It’s possible, sure, that Merope could have lied about being pregnant or could have read the symptoms of false pregnancy wrong . But...well, I’ve been to school with rich privileged kids, and I find it more believable that Tom Sr. found the silent adoration of the ugly daughter of the local hermit amusing enough to exploit. 
I could see him having a bet with his friends about how far he could push this and for how long. I could even see one of his friends dressing up like a minister and Tom going through a mockery of a marriage both to reassure her and to make fun of her. She thinks that it’s strange, of course, but what does she know about how Muggles do things?
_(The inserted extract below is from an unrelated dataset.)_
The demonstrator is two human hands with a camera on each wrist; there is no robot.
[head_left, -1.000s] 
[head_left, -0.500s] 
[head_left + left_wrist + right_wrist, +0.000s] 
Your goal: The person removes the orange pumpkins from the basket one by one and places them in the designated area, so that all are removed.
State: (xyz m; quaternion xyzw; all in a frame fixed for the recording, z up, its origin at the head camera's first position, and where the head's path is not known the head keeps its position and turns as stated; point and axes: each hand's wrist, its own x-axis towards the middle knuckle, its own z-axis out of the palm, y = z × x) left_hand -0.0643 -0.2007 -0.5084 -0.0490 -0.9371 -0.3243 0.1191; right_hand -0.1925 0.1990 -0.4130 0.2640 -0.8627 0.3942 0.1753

And meanwhile, Tom Sr. is looking oh-so-serious and he wants this and he wants her and for once in her life, it seems like she has what matters.
Meanwhile, Tom’s friends are stifling their laughter and trying not to meet each other’s eyes for fear that they’ll lose it.
After the fake marriage--who knows how long?--Tom convinces Merope to come with him to London--in April 1926 at the latest. He drives them there, or they take a train. Either way, he arranges the transportation and pays for a hotel room. Maybe he tells her that this is going to be their honeymoon. Maybe he says that they’re going to set up their own house in London. It doesn’t matter to him, as long as the lie works.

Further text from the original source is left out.